The findings of the study contrast with statements from representatives of the American Congress of Emergency Physicians, which recently convened in Denver. Spokesman Dr. Robert O’Connor of the University of Virginia said it was “a myth” that many patients go to the emergency room for minor problems. He cited a study showing less than 10 percent of patients could wait 24 hours to be seen. That doesn’t actually conflict with the Colorado results showing patients said they had minor ailments that needed urgent attention.
Hospital emergency rooms make money on paying patients who come in for minor ailments.
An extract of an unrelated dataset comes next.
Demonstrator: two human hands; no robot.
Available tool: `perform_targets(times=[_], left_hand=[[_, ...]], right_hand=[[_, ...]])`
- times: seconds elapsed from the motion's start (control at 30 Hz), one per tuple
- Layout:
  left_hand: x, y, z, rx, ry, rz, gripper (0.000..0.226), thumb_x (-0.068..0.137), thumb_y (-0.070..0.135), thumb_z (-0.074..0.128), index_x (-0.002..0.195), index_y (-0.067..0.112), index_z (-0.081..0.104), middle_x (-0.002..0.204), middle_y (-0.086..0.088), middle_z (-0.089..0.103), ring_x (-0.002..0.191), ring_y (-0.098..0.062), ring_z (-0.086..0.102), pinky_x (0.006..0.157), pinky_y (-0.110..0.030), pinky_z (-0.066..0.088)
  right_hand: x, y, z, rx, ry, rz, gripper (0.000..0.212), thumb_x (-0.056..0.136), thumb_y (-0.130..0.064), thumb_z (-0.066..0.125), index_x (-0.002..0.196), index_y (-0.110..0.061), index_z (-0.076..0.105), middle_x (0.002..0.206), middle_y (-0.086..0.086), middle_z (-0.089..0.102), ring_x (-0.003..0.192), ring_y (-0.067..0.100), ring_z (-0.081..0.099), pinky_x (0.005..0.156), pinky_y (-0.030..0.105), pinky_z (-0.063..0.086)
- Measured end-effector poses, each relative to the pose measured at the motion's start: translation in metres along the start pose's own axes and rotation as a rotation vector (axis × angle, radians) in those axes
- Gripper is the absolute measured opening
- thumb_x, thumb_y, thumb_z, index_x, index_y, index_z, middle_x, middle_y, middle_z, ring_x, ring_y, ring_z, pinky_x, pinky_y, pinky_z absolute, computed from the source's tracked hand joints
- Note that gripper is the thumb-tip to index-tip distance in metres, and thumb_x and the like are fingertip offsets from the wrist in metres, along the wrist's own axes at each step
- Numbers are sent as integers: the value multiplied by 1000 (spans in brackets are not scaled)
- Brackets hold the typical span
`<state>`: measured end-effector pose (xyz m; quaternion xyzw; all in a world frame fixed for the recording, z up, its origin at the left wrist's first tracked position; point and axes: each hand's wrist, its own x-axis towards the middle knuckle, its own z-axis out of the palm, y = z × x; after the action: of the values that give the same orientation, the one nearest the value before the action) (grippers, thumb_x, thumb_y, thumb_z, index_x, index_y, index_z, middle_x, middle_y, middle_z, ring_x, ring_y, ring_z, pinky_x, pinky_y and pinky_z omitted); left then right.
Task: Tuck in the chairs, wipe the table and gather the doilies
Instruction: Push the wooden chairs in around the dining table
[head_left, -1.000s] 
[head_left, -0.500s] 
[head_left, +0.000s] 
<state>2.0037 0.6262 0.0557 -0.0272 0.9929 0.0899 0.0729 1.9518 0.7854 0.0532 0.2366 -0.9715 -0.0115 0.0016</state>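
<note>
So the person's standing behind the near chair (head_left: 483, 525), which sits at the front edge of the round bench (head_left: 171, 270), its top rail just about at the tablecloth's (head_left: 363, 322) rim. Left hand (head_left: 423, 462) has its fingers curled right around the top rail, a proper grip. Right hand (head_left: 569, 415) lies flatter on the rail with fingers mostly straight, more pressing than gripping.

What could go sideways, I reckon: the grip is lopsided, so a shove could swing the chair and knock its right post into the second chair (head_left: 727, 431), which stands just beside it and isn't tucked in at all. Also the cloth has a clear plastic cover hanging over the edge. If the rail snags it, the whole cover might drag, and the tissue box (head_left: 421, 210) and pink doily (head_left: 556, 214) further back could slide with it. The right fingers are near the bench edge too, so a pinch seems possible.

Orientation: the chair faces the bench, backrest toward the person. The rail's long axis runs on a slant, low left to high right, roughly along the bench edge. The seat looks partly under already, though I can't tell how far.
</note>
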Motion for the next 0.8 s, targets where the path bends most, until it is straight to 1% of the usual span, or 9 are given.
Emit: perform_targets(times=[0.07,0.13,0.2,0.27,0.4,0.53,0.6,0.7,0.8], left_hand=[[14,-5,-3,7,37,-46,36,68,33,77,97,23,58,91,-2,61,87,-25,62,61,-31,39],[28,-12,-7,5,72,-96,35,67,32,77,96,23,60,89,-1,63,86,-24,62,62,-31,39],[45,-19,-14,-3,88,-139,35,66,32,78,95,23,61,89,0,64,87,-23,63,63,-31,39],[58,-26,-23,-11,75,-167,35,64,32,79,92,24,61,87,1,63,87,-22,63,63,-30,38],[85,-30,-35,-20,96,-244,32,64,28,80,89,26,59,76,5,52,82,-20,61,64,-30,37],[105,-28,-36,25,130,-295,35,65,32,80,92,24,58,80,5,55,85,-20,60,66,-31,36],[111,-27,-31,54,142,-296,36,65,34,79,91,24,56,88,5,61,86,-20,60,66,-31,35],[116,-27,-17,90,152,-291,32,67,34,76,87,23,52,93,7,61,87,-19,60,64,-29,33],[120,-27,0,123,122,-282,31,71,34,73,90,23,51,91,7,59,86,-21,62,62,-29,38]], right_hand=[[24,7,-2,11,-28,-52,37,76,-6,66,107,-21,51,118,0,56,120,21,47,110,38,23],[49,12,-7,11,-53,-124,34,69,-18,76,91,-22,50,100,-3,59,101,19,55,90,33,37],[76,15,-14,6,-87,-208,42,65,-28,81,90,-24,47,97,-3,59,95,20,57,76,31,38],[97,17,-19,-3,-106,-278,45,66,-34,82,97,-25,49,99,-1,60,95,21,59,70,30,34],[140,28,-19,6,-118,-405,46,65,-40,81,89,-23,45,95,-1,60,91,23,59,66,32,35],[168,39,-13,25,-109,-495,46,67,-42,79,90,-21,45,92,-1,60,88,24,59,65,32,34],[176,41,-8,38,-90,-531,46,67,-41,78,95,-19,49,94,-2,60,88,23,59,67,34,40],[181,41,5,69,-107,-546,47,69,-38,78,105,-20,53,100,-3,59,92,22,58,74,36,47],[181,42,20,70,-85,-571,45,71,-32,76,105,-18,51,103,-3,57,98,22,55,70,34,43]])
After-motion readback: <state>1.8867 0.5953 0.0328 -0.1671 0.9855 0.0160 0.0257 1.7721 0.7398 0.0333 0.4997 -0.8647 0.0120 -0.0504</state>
So there’s no financial incentive for the hospital to move those patients to a less expensive urgent care clinic, Calonge said.
Solot also blamed part of the problem on a shortage of family doctors, both nationwide and in Colorado.
“We probably see too many people who could be seen in primary care but by the same token, we also know that there are not enough primary care doctors in our country to take care of these patients.”
That is a shortage expected to worsen in 2014, when the new healthcare law is to provide coverage for millions more patients.
The survey released this week also found 22.3 percent of respondents statewide had been to an emergency room in the previous year.
The numbers of people using the E.R. for non-emergency care varied widely among different areas of the state. In the mountain counties of Eagle, Garfield, Grand, Pitkin and Summit, only 12.3 percent of respondents visited an emergency room in the previous year, and only 30 percent of the visits could have been treated by a regular doctor.
Grand Junction’s Mesa County had the highest percentage of respondents reporting a rush visit to the hospital with 31.5 percent, and nearly half that could have been treated in a doctor’s office. In the northeastern corner of the state – Logan, Morgan, Philips, Sedgwick, Washington and Yuma counties – 60 percent of emergency room users said they could have gone to a general doctor had one been available.
The study found that uninsured people actually use emergency rooms less than average.
Higher use was found among people on Medicare, the government health insurance program for people 65 and over, and Medicaid, the government health insurance program for people with low income. The study suggested that might be the result of a shortage of doctors who accept new patients from those lower-paying federal insurance programs.
High users were children under 5, who typically need quick care for asthma, ear and respiratory infections; people 65 and over; non-Hispanic blacks; low-income; and people with poor health status or health issues that limited their activities. As incomes rose, use of emergency facilities dropped.
Carol McKinley contributed to this story.